Cells were treated with 5 µM nutlin for 18 hrs and mRNA was extracted with RNeasy Mini kit (QIAGEN). Approximately 3 µg mRNA was used as template for reverse transcription by using SuperScript™ III First-Strand synthesis System (Invitrogen). The products were used for real-time PCR using the following primer pairs: MDMX 5'-GCC TTG AGG AAG GAT TGG TA and 5'-TCG ACA ATC AGG GAC ATC AT; p21 5'-CAG ACC AGC ATG ACA GAT TTC and 5'-TTA GGG CTT CCT CTT GGA GA; Puma 5'-AGA GGG AGG AGT CTG GGA GTG and 5'-GCA GCG CAT ATA CAG TAT CTT ACA GG; MDM2 5'-CCC TTA ATG CCA TTG AAC CT and 5'-CAT ACT GGG CAG GGC TTA TT; Actin 5'-GCT CGT CGT CGA CAA CGG CTC and 5'-CAA ACA TGA TCT GGG TCA TCT TCT C. The relative levels of target genes were determined using actin as an internal control.
CHIP assay was performed using standard procedure. p53 complexes were immunoprecipitated with a mixture of Pab1801 and DO-1 antibodies. Samples were subjected to SYBR Green real-time PCR analysis using forward and reverse primers for the p53 binding sites in the MDM2 promoter (5'-CGG GAG TTC AGG GTA AAG GT and 5'-CCT TTT ACT GCA GTT TCG), p21 promoter (5'-TGG CTC TGA TTG GCT TTC TG and 5'-TTC AGA GTA AGA GGC TAA GG), puma promoter (5'-CTG TGG CCT TGT GTC TGT GAG TAC and 5'-CCT AGC CCA AGG CAA GGA GGA C) and the MDMX P2 promoter (5'-GCC CAT CTT AGT CTC CCA AAC-3' and 5'-CAA GCC ACA TCA GGG AAA GG-3').

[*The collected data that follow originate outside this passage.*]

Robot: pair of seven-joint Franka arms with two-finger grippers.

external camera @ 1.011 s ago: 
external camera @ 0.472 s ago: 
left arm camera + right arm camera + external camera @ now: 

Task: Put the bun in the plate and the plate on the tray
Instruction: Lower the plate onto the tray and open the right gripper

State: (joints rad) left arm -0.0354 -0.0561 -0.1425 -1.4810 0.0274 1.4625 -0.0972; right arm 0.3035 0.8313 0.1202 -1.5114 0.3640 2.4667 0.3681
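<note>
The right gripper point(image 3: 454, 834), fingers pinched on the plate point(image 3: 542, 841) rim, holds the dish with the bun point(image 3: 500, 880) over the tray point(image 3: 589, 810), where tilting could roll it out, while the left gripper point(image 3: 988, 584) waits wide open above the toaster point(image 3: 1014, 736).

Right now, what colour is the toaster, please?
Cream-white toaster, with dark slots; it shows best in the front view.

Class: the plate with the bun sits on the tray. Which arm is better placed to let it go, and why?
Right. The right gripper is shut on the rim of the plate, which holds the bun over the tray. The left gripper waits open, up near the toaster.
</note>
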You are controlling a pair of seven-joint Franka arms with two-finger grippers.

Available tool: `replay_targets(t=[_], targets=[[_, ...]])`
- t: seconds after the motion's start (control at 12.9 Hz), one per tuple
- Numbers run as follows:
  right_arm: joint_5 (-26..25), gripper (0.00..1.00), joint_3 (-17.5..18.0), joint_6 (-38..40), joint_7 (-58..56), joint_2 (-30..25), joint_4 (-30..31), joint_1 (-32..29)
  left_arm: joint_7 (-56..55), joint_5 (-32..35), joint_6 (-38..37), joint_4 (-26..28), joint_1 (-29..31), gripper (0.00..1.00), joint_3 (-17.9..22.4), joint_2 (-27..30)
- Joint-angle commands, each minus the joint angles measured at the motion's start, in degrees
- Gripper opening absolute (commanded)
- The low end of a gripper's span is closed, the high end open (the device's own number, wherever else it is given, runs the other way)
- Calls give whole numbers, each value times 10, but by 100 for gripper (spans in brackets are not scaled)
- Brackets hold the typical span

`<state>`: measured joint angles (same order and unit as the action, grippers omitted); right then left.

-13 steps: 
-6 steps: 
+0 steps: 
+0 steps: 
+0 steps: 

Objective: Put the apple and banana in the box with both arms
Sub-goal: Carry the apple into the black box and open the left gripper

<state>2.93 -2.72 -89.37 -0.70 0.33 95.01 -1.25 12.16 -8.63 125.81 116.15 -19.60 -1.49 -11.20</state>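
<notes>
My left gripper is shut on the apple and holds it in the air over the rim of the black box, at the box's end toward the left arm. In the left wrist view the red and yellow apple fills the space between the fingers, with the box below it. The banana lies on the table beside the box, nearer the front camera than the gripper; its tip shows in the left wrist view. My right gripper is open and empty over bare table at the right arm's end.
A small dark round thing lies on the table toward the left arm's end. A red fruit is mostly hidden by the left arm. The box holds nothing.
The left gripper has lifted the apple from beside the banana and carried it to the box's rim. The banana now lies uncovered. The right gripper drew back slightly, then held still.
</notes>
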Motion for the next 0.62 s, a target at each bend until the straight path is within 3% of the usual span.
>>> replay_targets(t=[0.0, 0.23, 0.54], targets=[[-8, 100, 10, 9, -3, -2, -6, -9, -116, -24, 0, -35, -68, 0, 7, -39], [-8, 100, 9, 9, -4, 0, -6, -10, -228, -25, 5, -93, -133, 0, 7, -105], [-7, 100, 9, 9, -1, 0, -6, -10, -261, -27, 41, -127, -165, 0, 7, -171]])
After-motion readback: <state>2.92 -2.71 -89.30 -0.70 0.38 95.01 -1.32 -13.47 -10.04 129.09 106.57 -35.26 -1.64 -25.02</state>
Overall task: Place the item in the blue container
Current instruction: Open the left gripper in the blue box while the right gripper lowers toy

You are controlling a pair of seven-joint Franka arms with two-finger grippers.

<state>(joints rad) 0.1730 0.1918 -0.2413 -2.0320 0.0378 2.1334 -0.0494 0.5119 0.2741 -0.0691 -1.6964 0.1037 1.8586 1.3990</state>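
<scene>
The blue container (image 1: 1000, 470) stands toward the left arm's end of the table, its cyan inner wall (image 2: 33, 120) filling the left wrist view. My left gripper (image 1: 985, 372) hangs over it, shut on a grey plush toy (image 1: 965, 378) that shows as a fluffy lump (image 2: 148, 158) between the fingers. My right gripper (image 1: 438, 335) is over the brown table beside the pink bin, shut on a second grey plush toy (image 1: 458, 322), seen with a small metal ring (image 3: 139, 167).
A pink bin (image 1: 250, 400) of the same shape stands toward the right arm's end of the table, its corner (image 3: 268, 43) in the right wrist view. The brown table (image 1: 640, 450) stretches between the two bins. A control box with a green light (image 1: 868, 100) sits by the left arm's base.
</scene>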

We would like to thank the Moffitt Molecular Biology Core for DNA sequencing and Flow Cytometry Core for FACS analyses. We also want to thank Dr. Michael Spinella for providing NT2/D1 cells, Dr. Stuart Lutzker for 833KE and 2102EP cells, Dr. Thomas Mueller and Dr. Hans-Joachim Schmoll for 1411HP cells. This work was supported in part by grants from the National Institutes of Health (CA109636, CA118210).